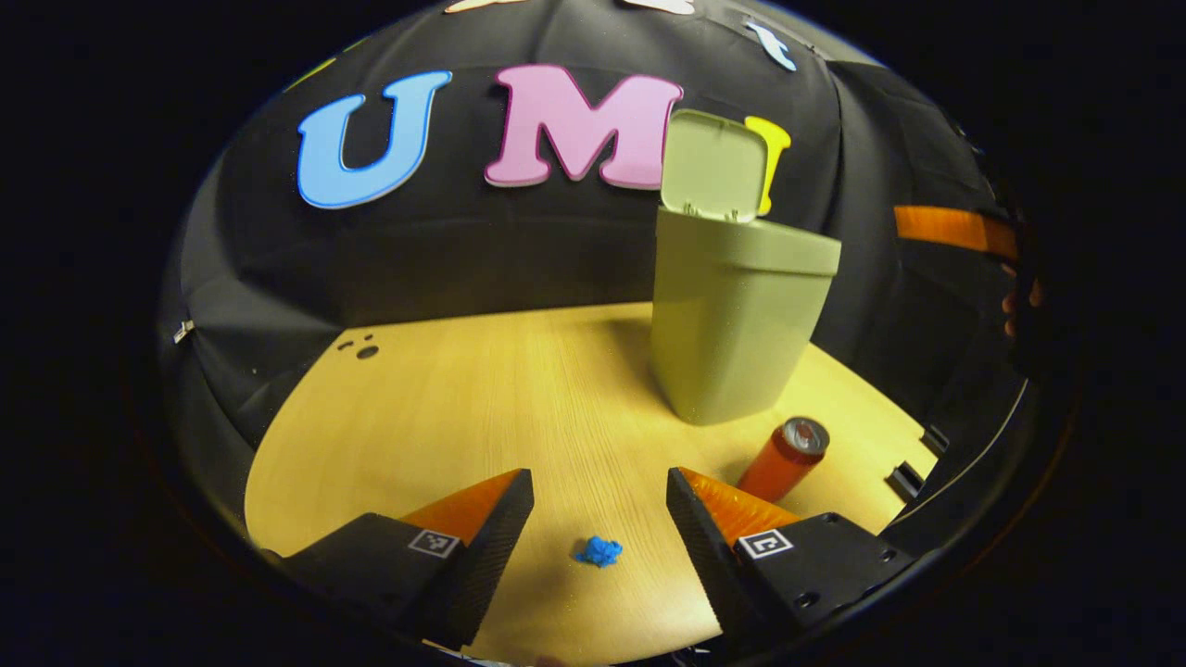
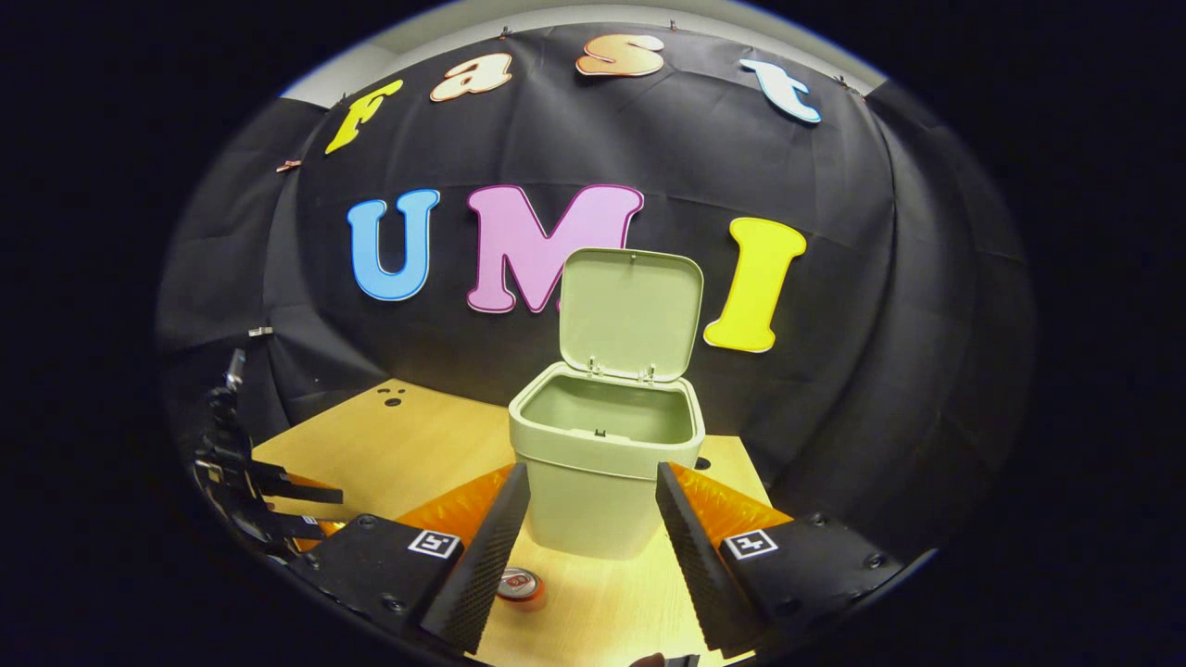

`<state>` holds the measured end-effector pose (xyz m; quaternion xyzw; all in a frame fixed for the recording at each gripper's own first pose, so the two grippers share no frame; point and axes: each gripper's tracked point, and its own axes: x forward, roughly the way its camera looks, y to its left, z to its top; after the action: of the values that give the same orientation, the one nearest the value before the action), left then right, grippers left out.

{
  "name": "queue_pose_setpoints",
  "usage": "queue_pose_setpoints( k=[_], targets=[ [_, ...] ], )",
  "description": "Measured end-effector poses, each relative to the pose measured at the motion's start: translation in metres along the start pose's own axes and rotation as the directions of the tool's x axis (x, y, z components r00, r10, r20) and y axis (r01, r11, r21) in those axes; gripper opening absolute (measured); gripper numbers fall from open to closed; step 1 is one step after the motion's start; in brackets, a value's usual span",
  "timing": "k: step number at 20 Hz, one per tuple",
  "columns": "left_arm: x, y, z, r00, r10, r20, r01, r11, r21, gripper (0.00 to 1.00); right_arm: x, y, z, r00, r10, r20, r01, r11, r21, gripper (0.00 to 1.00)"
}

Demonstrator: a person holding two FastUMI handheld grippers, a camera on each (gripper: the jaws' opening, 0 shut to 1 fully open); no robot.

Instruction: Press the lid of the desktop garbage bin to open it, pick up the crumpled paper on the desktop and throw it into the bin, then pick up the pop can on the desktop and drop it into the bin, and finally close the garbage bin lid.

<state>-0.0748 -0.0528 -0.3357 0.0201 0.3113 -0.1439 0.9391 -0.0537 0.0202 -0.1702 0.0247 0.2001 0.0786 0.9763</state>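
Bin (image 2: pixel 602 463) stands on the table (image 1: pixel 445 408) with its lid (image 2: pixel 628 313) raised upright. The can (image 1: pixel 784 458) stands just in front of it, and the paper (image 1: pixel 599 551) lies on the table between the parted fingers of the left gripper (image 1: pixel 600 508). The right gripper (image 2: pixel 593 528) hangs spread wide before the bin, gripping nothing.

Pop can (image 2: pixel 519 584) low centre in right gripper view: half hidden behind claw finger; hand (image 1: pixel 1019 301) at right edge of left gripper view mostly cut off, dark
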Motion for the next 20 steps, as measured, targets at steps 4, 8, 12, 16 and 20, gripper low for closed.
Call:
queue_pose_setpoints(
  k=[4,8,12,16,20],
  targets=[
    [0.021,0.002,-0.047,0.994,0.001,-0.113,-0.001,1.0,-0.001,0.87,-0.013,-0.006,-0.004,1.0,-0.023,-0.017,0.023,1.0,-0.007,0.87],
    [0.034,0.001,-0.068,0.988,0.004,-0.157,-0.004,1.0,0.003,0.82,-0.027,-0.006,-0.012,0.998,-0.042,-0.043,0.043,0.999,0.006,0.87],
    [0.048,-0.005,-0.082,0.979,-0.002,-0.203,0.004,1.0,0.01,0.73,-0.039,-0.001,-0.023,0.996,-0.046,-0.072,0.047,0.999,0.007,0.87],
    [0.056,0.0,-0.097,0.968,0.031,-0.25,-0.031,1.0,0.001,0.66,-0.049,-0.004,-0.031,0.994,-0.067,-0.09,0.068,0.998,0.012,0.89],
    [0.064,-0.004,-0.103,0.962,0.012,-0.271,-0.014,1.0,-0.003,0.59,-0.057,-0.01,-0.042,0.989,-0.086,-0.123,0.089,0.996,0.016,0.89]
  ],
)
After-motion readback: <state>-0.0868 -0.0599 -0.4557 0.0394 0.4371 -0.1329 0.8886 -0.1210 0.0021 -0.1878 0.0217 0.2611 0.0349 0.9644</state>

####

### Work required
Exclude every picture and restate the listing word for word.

### Solution for this task
`<state>` holds the measured end-effector pose (xyz m; quaternion xyzw; all in a frame fixed for the recording at each gripper's own first pose, so the two grippers share no frame; point and axes: each gripper's tracked point, and its own axes: x forward, roughly the way its camera looks, y to its left, z to its top; after the action: of the values that give the same orientation, the one nearest the value before the action), left then right, grippers left out.

{
  "name": "queue_pose_setpoints",
  "usage": "queue_pose_setpoints( k=[_], targets=[ [_, ...] ], )",
  "description": "Measured end-effector poses, each relative to the pose measured at the motion's start: translation in metres along the start pose's own axes and rotation as the directions of the tool's x axis (x, y, z components r00, r10, r20) and y axis (r01, r11, r21) in those axes; gripper opening absolute (measured); gripper numbers fall from open to closed; step 1 is one step after the motion's start; in brackets, a value's usual span",
  "timing": "k: step number at 20 Hz, one per tuple",
  "columns": "left_arm: x, y, z, r00, r10, r20, r01, r11, r21, gripper (0.00 to 1.00); right_arm: x, y, z, r00, r10, r20, r01, r11, r21, gripper (0.00 to 1.00)"
}

Demonstrator: a person holding two FastUMI handheld grippers, a camera on each (gripper: the jaws' opening, 0 shut to 1 fully open); no robot.

Instruction: Press the lid of the desktop garbage bin to open it, pick up the crumpled paper on the desktop and throw it into the bin, then pick up the pop can on the desktop and drop it into the bin, and finally close the garbage bin lid.

<state>-0.0748 -0.0528 -0.3357 0.0201 0.3113 -0.1439 0.9391 -0.0537 0.0202 -0.1702 0.0247 0.2001 0.0786 0.9763</state>
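Bin (image 2: pixel 602 463) stands on the table (image 1: pixel 445 408) with its lid (image 2: pixel 628 313) raised upright. The can (image 1: pixel 784 458) stands just in front of it, and the paper (image 1: pixel 599 551) lies on the table between the parted fingers of the left gripper (image 1: pixel 600 508). The right gripper (image 2: pixel 593 528) hangs spread wide before the bin, gripping nothing.

Pop can (image 2: pixel 519 584) low centre in right gripper view: half hidden behind claw finger; hand (image 1: pixel 1019 301) at right edge of left gripper view mostly cut off, dark
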Motion for the next 20 steps, as measured, targets at steps 4, 8, 12, 16 and 20, gripper low for closed.
Call:
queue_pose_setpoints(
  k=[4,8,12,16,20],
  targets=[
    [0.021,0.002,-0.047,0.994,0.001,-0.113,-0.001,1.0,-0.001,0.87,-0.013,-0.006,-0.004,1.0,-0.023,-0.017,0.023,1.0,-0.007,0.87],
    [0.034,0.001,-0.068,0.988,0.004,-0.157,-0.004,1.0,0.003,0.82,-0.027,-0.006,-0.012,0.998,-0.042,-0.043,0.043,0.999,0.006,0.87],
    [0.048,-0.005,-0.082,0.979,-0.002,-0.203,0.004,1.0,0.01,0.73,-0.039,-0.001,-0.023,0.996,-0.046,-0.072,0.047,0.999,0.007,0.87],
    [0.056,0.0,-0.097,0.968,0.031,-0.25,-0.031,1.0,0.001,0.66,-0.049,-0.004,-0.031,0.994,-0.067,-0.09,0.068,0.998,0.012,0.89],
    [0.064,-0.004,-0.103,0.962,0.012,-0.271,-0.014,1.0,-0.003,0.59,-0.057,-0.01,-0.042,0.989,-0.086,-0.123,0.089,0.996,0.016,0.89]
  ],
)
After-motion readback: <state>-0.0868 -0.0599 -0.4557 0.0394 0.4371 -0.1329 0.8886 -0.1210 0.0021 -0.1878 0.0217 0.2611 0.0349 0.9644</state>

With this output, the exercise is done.